WORK INSTRUCTIONS:
Only the lines from the start of the data through the one containing "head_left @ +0" belong in your answer; return them exactly.

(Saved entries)

---+---

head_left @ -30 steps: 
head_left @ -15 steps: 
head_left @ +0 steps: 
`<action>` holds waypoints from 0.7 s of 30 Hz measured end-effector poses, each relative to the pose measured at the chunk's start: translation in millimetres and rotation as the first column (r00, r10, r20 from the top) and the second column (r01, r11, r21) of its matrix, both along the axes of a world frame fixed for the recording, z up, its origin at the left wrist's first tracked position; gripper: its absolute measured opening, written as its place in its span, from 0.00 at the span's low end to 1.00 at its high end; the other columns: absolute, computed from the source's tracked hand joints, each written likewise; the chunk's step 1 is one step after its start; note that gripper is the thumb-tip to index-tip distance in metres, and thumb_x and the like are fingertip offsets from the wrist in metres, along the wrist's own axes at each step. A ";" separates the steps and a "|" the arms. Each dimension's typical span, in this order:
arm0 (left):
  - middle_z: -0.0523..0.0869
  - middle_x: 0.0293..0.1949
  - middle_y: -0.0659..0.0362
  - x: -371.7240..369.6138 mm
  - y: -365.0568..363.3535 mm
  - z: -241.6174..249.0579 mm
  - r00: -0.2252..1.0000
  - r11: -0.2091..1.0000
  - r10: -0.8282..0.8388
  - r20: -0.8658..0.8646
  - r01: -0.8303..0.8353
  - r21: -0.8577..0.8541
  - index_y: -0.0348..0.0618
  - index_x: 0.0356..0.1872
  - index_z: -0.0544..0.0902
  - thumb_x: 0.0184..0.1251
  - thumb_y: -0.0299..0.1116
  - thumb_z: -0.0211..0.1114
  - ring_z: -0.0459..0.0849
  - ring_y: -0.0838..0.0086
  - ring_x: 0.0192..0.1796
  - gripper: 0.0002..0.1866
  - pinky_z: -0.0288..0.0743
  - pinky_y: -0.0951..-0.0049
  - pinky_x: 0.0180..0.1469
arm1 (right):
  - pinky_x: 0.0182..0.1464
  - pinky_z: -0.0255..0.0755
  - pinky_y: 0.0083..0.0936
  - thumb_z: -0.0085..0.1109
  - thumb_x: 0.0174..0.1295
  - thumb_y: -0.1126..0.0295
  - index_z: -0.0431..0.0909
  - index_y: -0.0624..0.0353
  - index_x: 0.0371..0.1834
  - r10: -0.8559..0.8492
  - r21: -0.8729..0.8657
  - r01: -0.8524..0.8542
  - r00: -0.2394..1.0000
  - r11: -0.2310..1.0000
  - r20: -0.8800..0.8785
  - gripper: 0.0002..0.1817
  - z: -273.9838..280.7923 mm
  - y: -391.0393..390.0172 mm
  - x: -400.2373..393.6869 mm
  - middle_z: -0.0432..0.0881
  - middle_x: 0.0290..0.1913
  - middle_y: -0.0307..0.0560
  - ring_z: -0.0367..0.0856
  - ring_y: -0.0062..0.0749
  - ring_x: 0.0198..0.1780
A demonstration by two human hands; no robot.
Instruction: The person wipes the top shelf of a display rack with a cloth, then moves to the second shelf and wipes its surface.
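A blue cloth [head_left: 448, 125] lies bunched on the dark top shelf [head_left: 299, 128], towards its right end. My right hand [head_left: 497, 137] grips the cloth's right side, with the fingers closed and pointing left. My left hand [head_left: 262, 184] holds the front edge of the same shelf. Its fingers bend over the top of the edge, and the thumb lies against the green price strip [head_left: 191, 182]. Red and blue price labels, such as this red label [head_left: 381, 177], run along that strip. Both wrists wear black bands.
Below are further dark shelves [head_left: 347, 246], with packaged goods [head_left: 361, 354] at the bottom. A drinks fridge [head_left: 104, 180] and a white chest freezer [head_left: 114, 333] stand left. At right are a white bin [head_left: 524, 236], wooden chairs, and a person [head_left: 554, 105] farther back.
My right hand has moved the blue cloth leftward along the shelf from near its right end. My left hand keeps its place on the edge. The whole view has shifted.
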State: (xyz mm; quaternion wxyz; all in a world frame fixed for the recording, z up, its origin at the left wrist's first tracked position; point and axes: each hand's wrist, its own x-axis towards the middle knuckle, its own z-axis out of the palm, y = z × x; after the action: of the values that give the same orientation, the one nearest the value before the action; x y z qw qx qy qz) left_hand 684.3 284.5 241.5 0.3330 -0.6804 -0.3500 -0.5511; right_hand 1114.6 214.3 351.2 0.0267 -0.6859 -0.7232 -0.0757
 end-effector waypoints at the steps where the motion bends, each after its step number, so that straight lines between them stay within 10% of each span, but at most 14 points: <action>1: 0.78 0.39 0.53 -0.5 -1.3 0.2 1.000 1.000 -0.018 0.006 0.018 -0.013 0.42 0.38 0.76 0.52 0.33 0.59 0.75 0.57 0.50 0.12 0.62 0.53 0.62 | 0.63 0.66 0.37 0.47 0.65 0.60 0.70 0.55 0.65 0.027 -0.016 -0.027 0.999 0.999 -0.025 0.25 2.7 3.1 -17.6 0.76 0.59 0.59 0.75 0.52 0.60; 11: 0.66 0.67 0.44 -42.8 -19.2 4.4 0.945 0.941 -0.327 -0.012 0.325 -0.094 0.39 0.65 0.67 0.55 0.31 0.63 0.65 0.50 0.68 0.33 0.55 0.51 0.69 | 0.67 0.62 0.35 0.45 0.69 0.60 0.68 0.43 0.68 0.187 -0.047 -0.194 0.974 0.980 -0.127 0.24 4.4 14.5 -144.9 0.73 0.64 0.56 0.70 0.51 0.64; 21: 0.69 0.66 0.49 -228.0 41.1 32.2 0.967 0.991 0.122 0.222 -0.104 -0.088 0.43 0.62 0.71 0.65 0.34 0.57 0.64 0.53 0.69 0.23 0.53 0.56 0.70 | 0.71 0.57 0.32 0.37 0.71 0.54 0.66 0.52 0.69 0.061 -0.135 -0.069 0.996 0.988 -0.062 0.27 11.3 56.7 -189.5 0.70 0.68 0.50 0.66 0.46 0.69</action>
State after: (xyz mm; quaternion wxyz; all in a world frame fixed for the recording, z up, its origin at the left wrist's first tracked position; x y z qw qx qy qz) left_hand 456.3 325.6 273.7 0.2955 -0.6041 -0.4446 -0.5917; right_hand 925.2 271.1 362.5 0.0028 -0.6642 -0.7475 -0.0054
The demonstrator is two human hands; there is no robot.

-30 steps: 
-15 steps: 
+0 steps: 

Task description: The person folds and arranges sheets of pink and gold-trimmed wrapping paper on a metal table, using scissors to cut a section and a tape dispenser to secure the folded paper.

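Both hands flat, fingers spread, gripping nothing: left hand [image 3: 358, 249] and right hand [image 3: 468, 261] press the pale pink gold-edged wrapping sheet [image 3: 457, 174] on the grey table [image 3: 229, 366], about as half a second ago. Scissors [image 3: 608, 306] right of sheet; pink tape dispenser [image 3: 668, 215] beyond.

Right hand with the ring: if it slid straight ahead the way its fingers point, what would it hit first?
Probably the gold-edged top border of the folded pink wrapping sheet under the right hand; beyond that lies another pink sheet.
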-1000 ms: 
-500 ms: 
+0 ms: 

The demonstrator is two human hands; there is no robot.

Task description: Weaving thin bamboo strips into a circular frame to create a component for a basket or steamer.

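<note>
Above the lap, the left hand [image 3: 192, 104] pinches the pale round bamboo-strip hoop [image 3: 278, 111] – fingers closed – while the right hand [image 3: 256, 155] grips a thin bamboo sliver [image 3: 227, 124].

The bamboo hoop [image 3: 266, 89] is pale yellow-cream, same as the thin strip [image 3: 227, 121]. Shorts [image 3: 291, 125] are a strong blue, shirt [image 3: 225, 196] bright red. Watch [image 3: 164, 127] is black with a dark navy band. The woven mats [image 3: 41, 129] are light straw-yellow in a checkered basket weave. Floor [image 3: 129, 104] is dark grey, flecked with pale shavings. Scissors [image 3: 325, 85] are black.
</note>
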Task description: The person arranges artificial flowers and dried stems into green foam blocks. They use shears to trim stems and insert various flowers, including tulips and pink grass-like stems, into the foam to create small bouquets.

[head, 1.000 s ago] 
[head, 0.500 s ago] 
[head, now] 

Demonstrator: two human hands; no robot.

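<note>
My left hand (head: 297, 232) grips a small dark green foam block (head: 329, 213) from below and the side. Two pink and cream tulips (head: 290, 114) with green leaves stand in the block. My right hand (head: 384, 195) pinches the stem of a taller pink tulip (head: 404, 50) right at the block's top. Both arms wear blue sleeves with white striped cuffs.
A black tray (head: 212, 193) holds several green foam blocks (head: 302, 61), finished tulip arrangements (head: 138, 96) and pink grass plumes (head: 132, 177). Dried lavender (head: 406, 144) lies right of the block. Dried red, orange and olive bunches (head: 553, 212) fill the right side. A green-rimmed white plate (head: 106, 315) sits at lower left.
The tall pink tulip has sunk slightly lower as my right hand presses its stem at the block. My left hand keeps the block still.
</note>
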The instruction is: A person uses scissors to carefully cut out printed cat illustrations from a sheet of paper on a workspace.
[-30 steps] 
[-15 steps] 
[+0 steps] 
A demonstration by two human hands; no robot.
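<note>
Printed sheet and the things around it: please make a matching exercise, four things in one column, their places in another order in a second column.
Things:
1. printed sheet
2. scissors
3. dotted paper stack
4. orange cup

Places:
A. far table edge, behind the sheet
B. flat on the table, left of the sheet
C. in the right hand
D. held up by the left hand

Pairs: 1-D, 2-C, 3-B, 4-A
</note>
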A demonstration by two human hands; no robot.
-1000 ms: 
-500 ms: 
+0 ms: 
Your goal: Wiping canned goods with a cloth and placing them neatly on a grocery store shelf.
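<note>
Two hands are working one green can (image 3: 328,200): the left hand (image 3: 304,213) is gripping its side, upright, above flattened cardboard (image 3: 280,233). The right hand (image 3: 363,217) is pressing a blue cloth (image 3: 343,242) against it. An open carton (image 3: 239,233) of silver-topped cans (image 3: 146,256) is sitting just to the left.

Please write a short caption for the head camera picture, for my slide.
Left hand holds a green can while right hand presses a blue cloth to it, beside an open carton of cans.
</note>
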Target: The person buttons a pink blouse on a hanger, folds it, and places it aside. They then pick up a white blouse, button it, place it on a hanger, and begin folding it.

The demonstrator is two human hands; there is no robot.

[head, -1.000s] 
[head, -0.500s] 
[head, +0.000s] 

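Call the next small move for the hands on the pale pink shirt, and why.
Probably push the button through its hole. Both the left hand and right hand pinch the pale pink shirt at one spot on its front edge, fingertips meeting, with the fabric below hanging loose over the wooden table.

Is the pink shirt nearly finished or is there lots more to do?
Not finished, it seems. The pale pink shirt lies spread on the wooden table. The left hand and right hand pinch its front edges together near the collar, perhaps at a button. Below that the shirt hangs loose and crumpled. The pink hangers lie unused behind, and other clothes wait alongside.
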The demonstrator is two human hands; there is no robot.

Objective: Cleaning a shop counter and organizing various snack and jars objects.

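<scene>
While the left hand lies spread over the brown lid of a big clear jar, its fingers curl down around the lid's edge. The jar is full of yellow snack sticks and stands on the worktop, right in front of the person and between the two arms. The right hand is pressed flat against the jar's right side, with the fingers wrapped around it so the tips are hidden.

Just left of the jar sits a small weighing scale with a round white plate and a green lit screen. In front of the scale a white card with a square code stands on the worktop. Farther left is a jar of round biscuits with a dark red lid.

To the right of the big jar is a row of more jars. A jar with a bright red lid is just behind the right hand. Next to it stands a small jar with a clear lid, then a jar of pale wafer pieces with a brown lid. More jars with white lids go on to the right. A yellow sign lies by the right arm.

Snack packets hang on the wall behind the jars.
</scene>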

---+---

WORKED SOLUTION:
head_left @ -30 steps: 
head_left @ -15 steps: 
head_left @ +0 steps: 

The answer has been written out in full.